### YOUR ASSIGNMENT
Write out each line of the material again, word for word.
_ _ _ _ _
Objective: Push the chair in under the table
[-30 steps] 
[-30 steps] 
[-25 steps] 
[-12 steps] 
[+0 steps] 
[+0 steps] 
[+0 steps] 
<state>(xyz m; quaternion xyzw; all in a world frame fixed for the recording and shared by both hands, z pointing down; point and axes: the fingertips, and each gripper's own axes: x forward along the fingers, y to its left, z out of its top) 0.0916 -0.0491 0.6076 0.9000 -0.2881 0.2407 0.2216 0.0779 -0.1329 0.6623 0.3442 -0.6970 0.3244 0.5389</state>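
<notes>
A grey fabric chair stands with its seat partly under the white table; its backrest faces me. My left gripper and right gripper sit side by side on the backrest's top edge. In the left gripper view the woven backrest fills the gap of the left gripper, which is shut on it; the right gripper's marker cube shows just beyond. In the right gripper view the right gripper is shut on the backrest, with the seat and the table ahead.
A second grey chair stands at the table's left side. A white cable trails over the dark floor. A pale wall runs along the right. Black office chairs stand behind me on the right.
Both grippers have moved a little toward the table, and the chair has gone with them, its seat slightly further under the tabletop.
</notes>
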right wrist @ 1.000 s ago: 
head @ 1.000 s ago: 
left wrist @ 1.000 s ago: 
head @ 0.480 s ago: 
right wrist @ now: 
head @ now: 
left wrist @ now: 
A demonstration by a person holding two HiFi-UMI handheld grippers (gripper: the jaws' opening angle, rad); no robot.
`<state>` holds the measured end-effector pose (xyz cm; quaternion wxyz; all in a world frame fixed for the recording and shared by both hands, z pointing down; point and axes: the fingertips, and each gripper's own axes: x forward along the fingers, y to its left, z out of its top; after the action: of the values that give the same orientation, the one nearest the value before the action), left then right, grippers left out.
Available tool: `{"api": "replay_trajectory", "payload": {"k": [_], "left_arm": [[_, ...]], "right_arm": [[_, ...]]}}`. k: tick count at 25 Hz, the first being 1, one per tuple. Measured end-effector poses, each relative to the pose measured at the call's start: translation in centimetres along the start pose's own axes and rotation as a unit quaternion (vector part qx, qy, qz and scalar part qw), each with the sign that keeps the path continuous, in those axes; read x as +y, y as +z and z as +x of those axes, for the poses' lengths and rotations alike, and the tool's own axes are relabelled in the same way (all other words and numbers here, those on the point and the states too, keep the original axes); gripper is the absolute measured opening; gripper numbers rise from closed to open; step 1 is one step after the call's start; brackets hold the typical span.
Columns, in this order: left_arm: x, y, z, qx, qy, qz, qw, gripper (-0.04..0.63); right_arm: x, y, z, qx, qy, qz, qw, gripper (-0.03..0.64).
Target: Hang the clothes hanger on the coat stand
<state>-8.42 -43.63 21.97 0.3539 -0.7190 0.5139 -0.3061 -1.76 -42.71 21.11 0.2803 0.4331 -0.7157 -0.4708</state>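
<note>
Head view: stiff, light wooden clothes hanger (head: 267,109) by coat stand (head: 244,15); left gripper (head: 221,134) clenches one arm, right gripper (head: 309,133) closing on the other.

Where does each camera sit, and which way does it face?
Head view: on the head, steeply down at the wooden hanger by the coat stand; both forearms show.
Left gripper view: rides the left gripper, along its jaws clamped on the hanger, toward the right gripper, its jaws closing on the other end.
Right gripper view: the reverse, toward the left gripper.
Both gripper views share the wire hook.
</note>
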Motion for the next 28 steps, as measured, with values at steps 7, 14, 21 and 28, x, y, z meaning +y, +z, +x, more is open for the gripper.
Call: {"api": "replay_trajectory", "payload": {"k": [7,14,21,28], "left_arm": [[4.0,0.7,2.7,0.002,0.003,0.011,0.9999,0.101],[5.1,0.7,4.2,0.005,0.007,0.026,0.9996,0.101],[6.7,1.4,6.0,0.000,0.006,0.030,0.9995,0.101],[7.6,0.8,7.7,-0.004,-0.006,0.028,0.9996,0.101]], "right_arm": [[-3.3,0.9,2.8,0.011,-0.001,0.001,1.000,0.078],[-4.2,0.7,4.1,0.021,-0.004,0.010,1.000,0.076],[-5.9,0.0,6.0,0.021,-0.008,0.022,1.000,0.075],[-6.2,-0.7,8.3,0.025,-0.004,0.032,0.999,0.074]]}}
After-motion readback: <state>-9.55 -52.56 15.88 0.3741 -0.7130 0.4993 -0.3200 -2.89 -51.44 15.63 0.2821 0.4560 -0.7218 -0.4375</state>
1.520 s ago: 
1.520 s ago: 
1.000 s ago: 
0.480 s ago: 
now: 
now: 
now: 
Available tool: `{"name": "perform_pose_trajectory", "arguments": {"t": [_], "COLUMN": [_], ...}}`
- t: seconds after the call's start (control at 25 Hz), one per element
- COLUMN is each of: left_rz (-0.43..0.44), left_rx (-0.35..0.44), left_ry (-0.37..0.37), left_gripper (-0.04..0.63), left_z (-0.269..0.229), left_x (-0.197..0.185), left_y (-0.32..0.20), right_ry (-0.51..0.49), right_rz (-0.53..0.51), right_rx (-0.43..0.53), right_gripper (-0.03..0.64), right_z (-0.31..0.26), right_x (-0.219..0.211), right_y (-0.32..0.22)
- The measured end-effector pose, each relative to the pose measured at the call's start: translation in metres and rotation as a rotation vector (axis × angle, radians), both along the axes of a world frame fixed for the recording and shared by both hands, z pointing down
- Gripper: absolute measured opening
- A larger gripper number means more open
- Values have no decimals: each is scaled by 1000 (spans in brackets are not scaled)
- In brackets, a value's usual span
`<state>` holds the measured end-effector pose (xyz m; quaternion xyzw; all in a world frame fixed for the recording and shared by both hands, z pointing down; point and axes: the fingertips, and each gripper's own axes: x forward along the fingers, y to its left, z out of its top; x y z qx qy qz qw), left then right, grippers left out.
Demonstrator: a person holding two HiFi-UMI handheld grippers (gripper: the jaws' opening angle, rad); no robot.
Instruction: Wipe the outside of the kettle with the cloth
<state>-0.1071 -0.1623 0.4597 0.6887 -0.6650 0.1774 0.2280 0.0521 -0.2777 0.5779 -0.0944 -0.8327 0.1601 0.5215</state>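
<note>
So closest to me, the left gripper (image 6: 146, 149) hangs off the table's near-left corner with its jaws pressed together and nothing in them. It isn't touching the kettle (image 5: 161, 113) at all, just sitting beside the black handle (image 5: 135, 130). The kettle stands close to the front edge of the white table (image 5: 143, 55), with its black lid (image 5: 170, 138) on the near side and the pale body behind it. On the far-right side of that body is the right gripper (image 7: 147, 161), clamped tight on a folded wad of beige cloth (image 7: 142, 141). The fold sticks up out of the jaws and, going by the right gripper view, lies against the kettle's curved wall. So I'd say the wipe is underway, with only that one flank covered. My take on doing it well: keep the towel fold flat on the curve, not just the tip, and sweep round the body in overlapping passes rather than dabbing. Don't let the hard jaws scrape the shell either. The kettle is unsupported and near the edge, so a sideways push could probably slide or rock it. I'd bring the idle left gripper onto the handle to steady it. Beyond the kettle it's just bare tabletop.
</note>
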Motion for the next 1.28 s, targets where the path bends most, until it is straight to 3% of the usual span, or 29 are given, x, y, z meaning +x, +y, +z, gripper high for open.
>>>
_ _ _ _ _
### RESPONSE AREA
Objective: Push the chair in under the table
[-30 steps] 
[-30 steps] 
[-25 steps] 
[-12 steps] 
[+0 steps] 
[+0 steps] 
[+0 steps] 
<state>(xyz m; quaternion xyzw; all in a world frame fixed for the recording and shared by both hands, z pointing down; point and axes: the fingertips, and each gripper's own axes: x forward along the fingers, y to its left, z out of its top) 0.0916 -0.0491 0.6076 0.9000 -0.2881 0.2407 0.2216 0.0779 -0.1329 0.6623 0.3442 -0.6970 0.3244 0.5389</state>
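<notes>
A grey fabric chair stands with its seat partly under the white table; its backrest faces me. My left gripper and right gripper sit side by side on the backrest's top edge. In the left gripper view the woven backrest fills the gap of the left gripper, which is shut on it; the right gripper's marker cube shows just beyond. In the right gripper view the right gripper is shut on the backrest, with the seat and the table ahead.
A second grey chair stands at the table's left side. A white cable trails over the dark floor. A pale wall runs along the right. Black office chairs stand behind me on the right.
Both grippers have moved a little toward the table, and the chair has gone with them, its seat slightly further under the tabletop.
</notes>
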right wrist @ 1.000 s ago: 
head @ 1.000 s ago: 
left wrist @ 1.000 s ago: 
head @ 0.480 s ago: 
right wrist @ now: 
head @ now: 
left wrist @ now: 
A demonstration by a person holding two HiFi-UMI handheld grippers (gripper: the jaws' opening angle, rad); no robot.
`<state>` holds the measured end-effector pose (xyz cm; quaternion wxyz; all in a world frame fixed for the recording and shared by both hands, z pointing down; point and axes: the fingertips, and each gripper's own axes: x forward along the fingers, y to its left, z out of its top; after the action: of the values that give the same orientation, the one nearest the value before the action), left then right, grippers left out.
Available tool: `{"api": "replay_trajectory", "payload": {"k": [_], "left_arm": [[_, ...]], "right_arm": [[_, ...]]}}`. k: tick count at 25 Hz, the first being 1, one per tuple. Measured end-effector poses, each relative to the pose measured at the call's start: translation in centimetres along the start pose's own axes and rotation as a unit quaternion (vector part qx, qy, qz and scalar part qw), each with the sign that keeps the path continuous, in those axes; read x as +y, y as +z and z as +x of those axes, for the poses' lengths and rotations alike, and the tool's own axes are relabelled in the same way (all other words and numbers here, those on the point and the states too, keep the original axes); gripper is the absolute measured opening; gripper numbers rise from closed to open; step 1 is one step after the call's start; brackets hold the typical span.
Columns, in this order: left_arm: x, y, z, qx, qy, qz, qw, gripper (-0.04..0.63); right_arm: x, y, z, qx, qy, qz, qw, gripper (-0.03..0.64).
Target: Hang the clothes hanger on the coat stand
<state>-8.42 -43.63 21.97 0.3539 -0.7190 0.5139 -0.3061 -1.76 -42.71 21.11 0.2803 0.4331 -0.7157 -0.4708</state>
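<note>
Head view: stiff, light wooden clothes hanger (head: 267,109) by coat stand (head: 244,15); left gripper (head: 221,134) clenches one arm, right gripper (head: 309,133) closing on the other.

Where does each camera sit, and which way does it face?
Head view: on the head, steeply down at the wooden hanger by the coat stand; both forearms show.
Left gripper view: rides the left gripper, along its jaws clamped on the hanger, toward the right gripper, its jaws closing on the other end.
Right gripper view: the reverse, toward the left gripper.
Both gripper views share the wire hook.
</note>
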Motion for the next 28 steps, as measured, with values at steps 7, 14, 21 and 28, x, y, z meaning +y, +z, +x, more is open for the gripper.
Call: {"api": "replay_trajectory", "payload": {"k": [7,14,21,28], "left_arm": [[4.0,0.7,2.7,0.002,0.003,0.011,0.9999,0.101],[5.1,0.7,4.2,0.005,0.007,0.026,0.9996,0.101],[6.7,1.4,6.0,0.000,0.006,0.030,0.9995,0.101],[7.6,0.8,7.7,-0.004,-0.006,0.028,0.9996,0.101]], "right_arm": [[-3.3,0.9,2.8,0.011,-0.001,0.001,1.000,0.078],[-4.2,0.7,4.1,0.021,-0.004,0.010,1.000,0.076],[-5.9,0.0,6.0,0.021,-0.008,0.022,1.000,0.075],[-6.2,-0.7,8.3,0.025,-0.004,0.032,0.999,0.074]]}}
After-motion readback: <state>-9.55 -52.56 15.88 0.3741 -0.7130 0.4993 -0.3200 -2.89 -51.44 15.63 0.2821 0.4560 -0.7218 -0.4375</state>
1.520 s ago: 
1.520 s ago: 
1.000 s ago: 
0.480 s ago: 
now: 
now: 
now: 
Available tool: `{"name": "perform_pose_trajectory", "arguments": {"t": [_], "COLUMN": [_], ...}}`
- t: seconds after the call's start (control at 25 Hz), one per element
- COLUMN is each of: left_rz (-0.43..0.44), left_rx (-0.35..0.44), left_ry (-0.37..0.37), left_gripper (-0.04..0.63), left_z (-0.269..0.229), left_x (-0.197..0.185), left_y (-0.32..0.20), right_ry (-0.51..0.49), right_rz (-0.53..0.51), right_rx (-0.43..0.53), right_gripper (-0.03..0.64), right_z (-0.31..0.26), right_x (-0.219..0.211), right_y (-0.32..0.22)
- The measured end-effector pose, each relative to the pose measured at the call's start: translation in metres and rotation as a rotation vector (axis × angle, radians), both along the axes of a world frame fixed for the recording and shared by both hands, z pointing down
- Gripper: absolute measured opening
- A larger gripper number means more open
- Values have no decimals: each is scaled by 1000 (spans in brackets are not scaled)
- In brackets, a value's usual span
`<state>` holds the measured end-effector pose (xyz m; quaternion xyzw; all in a world frame fixed for the recording and shared by both hands, z pointing down; point and axes: the fingertips, and each gripper's own axes: x forward along the fingers, y to its left, z out of its top; x y z qx qy qz qw), left then right, grippers left out.
Demonstrator: a person holding two HiFi-UMI handheld grippers (gripper: the jaws' opening angle, rad); no robot.
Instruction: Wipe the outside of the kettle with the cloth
<state>-0.1071 -0.1623 0.4597 0.6887 -0.6650 0.1774 0.2280 0.0521 -0.2777 0.5779 -0.0944 -0.8327 0.1601 0.5215</state>
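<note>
So closest to me, the left gripper (image 6: 146, 149) hangs off the table's near-left corner with its jaws pressed together and nothing in them. It isn't touching the kettle (image 5: 161, 113) at all, just sitting beside the black handle (image 5: 135, 130). The kettle stands close to the front edge of the white table (image 5: 143, 55), with its black lid (image 5: 170, 138) on the near side and the pale body behind it. On the far-right side of that body is the right gripper (image 7: 147, 161), clamped tight on a folded wad of beige cloth (image 7: 142, 141). The fold sticks up out of the jaws and, going by the right gripper view, lies against the kettle's curved wall. So I'd say the wipe is underway, with only that one flank covered. My take on doing it well: keep the towel fold flat on the curve, not just the tip, and sweep round the body in overlapping passes rather than dabbing. Don't let the hard jaws scrape the shell either. The kettle is unsupported and near the edge, so a sideways push could probably slide or rock it. I'd bring the idle left gripper onto the handle to steady it. Beyond the kettle it's just bare tabletop.
</note>
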Motion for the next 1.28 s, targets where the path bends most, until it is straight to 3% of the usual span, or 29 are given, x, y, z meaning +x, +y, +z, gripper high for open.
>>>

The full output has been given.